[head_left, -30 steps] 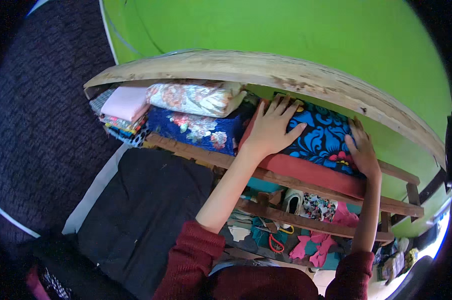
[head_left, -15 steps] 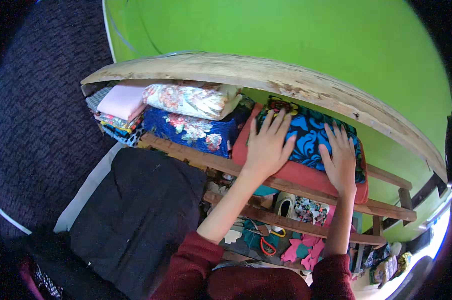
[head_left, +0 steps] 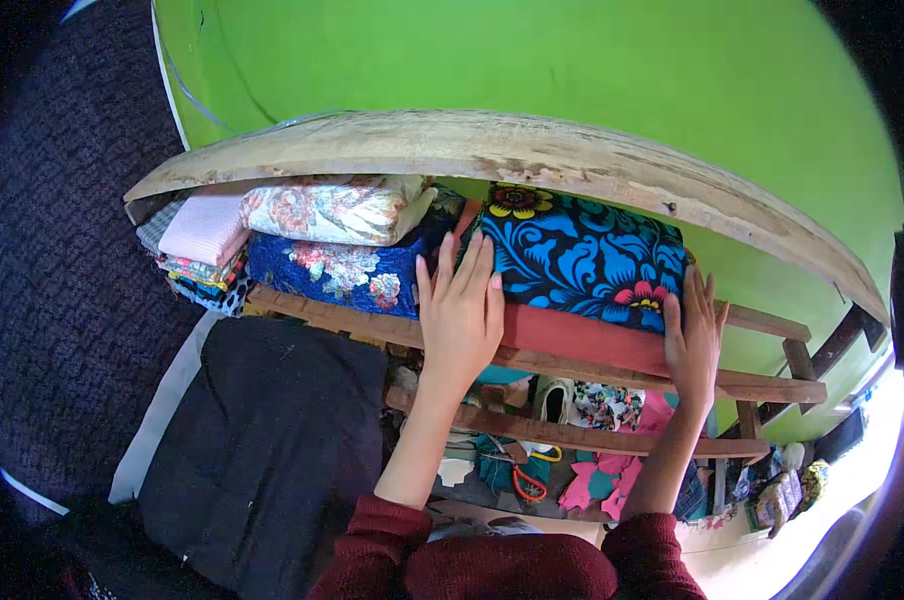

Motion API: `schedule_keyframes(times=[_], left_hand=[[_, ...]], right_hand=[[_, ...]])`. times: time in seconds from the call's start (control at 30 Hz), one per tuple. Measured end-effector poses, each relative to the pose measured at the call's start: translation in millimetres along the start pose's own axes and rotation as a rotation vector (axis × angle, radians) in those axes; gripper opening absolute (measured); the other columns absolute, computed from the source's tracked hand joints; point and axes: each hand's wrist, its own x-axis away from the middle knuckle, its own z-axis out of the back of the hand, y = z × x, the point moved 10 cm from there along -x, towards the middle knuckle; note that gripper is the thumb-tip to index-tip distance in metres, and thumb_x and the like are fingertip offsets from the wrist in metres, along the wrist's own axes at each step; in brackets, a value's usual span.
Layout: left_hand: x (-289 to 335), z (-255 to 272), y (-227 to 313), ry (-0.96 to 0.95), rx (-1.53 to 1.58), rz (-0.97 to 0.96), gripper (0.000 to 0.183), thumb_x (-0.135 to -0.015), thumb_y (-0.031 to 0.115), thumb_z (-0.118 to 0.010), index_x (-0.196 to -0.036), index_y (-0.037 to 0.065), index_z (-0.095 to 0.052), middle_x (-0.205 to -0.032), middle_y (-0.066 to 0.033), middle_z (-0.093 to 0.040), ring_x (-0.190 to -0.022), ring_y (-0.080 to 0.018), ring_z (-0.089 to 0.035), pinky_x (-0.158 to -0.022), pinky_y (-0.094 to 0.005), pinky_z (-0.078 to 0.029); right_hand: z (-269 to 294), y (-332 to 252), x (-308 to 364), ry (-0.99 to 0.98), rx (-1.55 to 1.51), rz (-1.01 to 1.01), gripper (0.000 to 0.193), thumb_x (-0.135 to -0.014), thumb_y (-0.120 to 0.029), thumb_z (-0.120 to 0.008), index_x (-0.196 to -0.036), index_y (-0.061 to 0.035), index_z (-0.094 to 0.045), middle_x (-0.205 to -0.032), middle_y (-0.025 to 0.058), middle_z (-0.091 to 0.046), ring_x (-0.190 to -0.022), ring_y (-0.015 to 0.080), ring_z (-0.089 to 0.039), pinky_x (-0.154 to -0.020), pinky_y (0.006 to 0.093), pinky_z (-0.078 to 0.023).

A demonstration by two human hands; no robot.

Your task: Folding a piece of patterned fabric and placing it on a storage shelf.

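Observation:
A folded black cloth with a blue floral print (head_left: 572, 255) lies on a folded coral-red cloth (head_left: 582, 338) on the slatted wooden shelf. At the left end of this pile rests my left hand (head_left: 459, 315), fingers spread and extended over the coral cloth's edge. My right hand (head_left: 694, 335) lies along the pile's right side, thumb apart from the outstretched fingers. Neither hand grips anything. Left of the pile sit a dark blue floral cloth (head_left: 317, 270) and, on top of it, a white floral bundle (head_left: 337, 208).
A thick wooden board (head_left: 452, 140) hangs over the cloths, before a green wall (head_left: 532, 60). At far left are a pink folded cloth (head_left: 204, 228) and a dark textured surface (head_left: 62, 250). Black fabric (head_left: 262, 430) spreads at lower left. A shoe (head_left: 554, 400) and cut felt pieces (head_left: 597, 480) lie below.
My hands have moved apart to the two ends of the pile, uncovering more of the blue floral print. The view has shifted slightly, so the shelf appears farther left.

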Motion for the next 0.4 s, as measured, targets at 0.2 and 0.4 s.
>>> schedule_keyframes(times=[0.2, 0.4], left_hand=[[25, 13, -22, 0.016, 0.124, 0.096, 0.042, -0.090, 0.016, -0.035, -0.126, -0.004, -0.037, -0.129, -0.0181, -0.040, -0.123, -0.0400, -0.030, -0.102, -0.0489, -0.016], [63, 20, 5, 0.077, 0.248, 0.100, 0.052, -0.088, 0.023, -0.040, -0.131, -0.004, -0.029, -0.136, -0.0190, -0.030, -0.126, -0.0431, -0.022, -0.103, -0.0505, -0.011]], right_hand=[[-5, 28, 24, -0.016, -0.131, -0.157, 0.048, -0.091, -0.030, -0.033, -0.132, -0.0055, -0.033, -0.138, 0.0117, -0.030, -0.132, 0.0280, -0.017, -0.105, 0.0496, -0.002], [-1, -25, 63, 0.244, -0.435, -0.074, 0.054, -0.088, -0.038, -0.037, -0.134, -0.0105, -0.031, -0.142, 0.0156, -0.020, -0.132, 0.0380, -0.005, -0.102, 0.0542, 0.003]])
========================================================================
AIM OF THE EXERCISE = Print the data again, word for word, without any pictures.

RESPONSE BOX =
[head_left, -30 steps] 
[head_left, -15 steps] 
[head_left, +0 steps] 

Motion API: `schedule_keyframes(times=[_], left_hand=[[_, ...]], right_hand=[[_, ...]])`. times: time in seconds from the call's start (control at 30 Hz), one per tuple. Measured end-effector poses, each relative to the pose measured at the call's start: translation in millimetres along the start pose's own axes and rotation as a rotation vector (axis × angle, radians) in those axes; gripper opening absolute (measured); the other columns absolute, computed from the source's tracked hand joints; point and axes: each hand's wrist, its own x-axis away from the middle knuckle, its own z-axis out of the back of the hand, y = z × x, the point moved 10 cm from there along -x, towards the middle knuckle; note that gripper is the thumb-tip to index-tip distance in metres, and thumb_x and the like are fingertip offsets from the wrist in metres, along the wrist's own axes at each step; in brackets, a value's usual span.
Layout: left_hand: x (-289 to 335), z (-255 to 272), y (-227 to 313), ry (-0.96 to 0.95), rx (-1.53 to 1.58), rz (-0.97 to 0.96), gripper (0.000 to 0.183), thumb_x (-0.135 to -0.015), thumb_y (-0.031 to 0.115), thumb_z (-0.118 to 0.010), index_x (-0.196 to -0.036), index_y (-0.037 to 0.065), index_z (-0.095 to 0.052), middle_x (-0.205 to -0.032), middle_y (-0.066 to 0.033), middle_z (-0.093 to 0.040), ring_x (-0.190 to -0.022), ring_y (-0.080 to 0.018), ring_z (-0.089 to 0.035), pinky_x (-0.158 to -0.022), pinky_y (-0.094 to 0.005), pinky_z (-0.078 to 0.029); right_hand: z (-269 to 294), y (-332 to 252), x (-308 to 364), ry (-0.99 to 0.98), rx (-1.55 to 1.51), rz (-1.01 to 1.01), gripper (0.000 to 0.193), thumb_x (-0.135 to -0.014), thumb_y (-0.120 to 0.029), thumb_z (-0.120 to 0.008), index_x (-0.196 to -0.036), index_y (-0.061 to 0.035), index_z (-0.094 to 0.045), middle_x (-0.205 to -0.032), middle_y (-0.025 to 0.058), middle_z (-0.091 to 0.046), ring_x (-0.190 to -0.022), ring_y (-0.015 to 0.080), ring_z (-0.089 to 0.039), pinky_x (-0.154 to -0.020), pinky_y (0.006 to 0.093), pinky_z (-0.078 to 0.023).

A demonstration by two human hands; no robot.

Your task: Folding a piece of patterned fabric and placing it on a storage shelf.

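Observation:
A folded black cloth with a blue floral print (head_left: 572, 255) lies on a folded coral-red cloth (head_left: 582, 338) on the slatted wooden shelf. At the left end of this pile rests my left hand (head_left: 459, 315), fingers spread and extended over the coral cloth's edge. My right hand (head_left: 694, 335) lies along the pile's right side, thumb apart from the outstretched fingers. Neither hand grips anything. Left of the pile sit a dark blue floral cloth (head_left: 317, 270) and, on top of it, a white floral bundle (head_left: 337, 208).
A thick wooden board (head_left: 452, 140) hangs over the cloths, before a green wall (head_left: 532, 60). At far left are a pink folded cloth (head_left: 204, 228) and a dark textured surface (head_left: 62, 250). Black fabric (head_left: 262, 430) spreads at lower left. A shoe (head_left: 554, 400) and cut felt pieces (head_left: 597, 480) lie below.
My hands have moved apart to the two ends of the pile, uncovering more of the blue floral print. The view has shifted slightly, so the shelf appears farther left.
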
Motion for the next 0.4 s, as measured, targets at 0.2 and 0.4 s.
>>> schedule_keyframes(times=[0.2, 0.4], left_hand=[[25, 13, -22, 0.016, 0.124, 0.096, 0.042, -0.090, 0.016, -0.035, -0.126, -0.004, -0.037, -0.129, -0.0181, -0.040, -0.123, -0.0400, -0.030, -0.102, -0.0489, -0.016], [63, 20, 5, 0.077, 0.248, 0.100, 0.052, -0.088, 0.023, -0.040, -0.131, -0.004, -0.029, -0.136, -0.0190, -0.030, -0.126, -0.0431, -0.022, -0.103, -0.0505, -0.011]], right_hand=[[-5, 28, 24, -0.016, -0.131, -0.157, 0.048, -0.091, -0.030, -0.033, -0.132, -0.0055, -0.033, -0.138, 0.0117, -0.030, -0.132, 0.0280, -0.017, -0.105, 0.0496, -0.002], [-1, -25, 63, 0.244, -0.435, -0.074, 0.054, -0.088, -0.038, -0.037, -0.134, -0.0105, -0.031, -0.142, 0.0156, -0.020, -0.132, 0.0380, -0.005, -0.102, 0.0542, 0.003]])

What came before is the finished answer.